Another thing that I find odd is that if I remove the cudaDeviceSynchronize() in the code I always get segmentation faults. I understand that the result might not be finished if I read it without a synchronization but should not the variable still be accessible?

Anyone have a clue?

Mattias

Solution

The only managed memory possibilities at this time are static allocations using __device__ __managed__ or dynamic allocations using cudaMallocManaged(). There is no direct support for textures, surfaces, constant memory, etc.

Your usage of texturing is fine. The only overlap between texture usage and managed memory is in the following call:

cudaMemcpyToArrayAsync(input_t, 0, 0, out, width*height*sizeof(float),  cudaMemcpyHostToDevice);

where managed memory is the source (i.e. host side) of the transfer. This is acceptable as long as the call is issued during a period when no kernels are executing (see below).

"Another thing that I find odd is that if I remove the cudaDeviceSynchronize() in the code I always get segmentation faults."

cudaDeviceSynchronize(); is necessary after a kernel call to make the managed memory visible to the host again. I suggest you read this section of the documentation carefully:

"In general, it is not permitted for the CPU to access any managed allocations or variables while the GPU is active. Concurrent CPU/GPU accesses, ... will cause a segmentation fault..."

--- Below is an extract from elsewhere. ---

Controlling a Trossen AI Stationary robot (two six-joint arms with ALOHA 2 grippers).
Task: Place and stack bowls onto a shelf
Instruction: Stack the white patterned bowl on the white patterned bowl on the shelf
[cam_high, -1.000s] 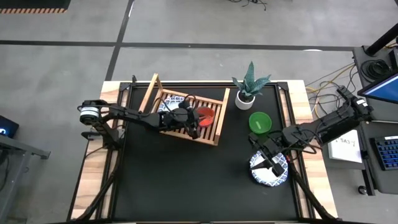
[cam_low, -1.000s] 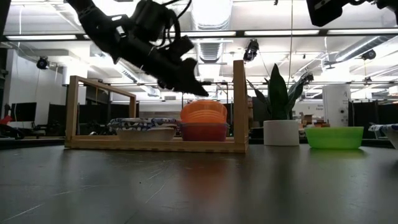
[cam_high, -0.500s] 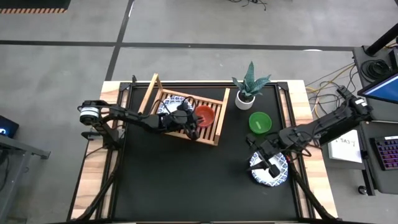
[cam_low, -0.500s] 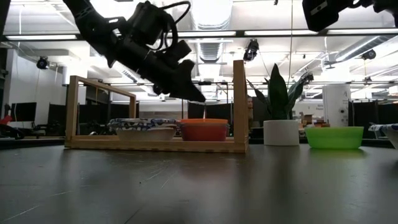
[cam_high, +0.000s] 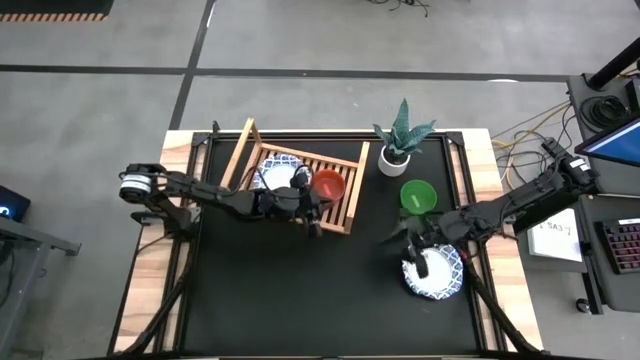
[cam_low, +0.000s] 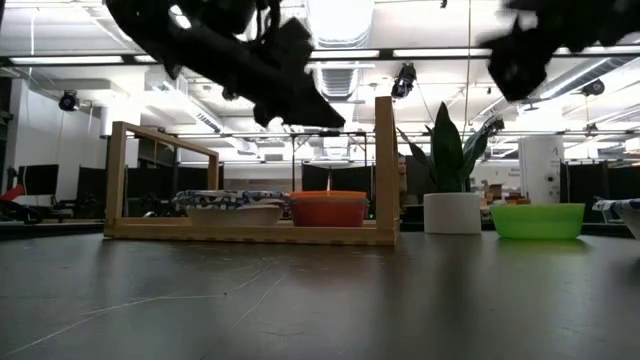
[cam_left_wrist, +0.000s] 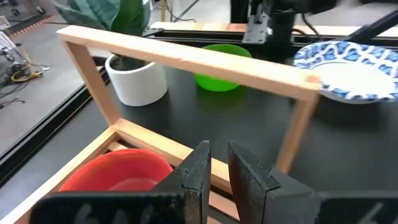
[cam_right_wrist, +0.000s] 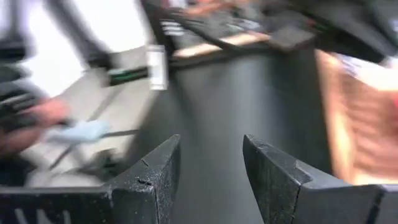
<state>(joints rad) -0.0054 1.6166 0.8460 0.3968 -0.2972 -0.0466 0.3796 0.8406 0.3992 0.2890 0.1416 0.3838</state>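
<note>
Lifted off bowl (cam_high: 434, 273), right gripper (cam_high: 412, 240) gapes, empty.

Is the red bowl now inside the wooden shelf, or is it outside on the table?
Inside. The red bowl sits upright on the shelf slats beside a blue-patterned bowl; nothing grips it.

The left arm reaches in low from its side, stretched long toward the middle. The left gripper (cam_high: 312, 208) points forward and a bit down, its two fingers (cam_left_wrist: 198, 171) close together with just a thin gap. The right arm bends in from its side. The right gripper (cam_high: 418, 240) has its fingers (cam_right_wrist: 152, 171) spread wide apart, holding nothing.
</note>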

As you've indicated, the code you posted works fine. If you have other code that has unpredictable seg faults while using managed memory, I would carefully inspect the code flow (especially if you are using streams i.e. concurrency) to make sure that the host is accessing managed data only after a cudaDeviceSynchronize(); has been issued, and before any subsequent kernel calls.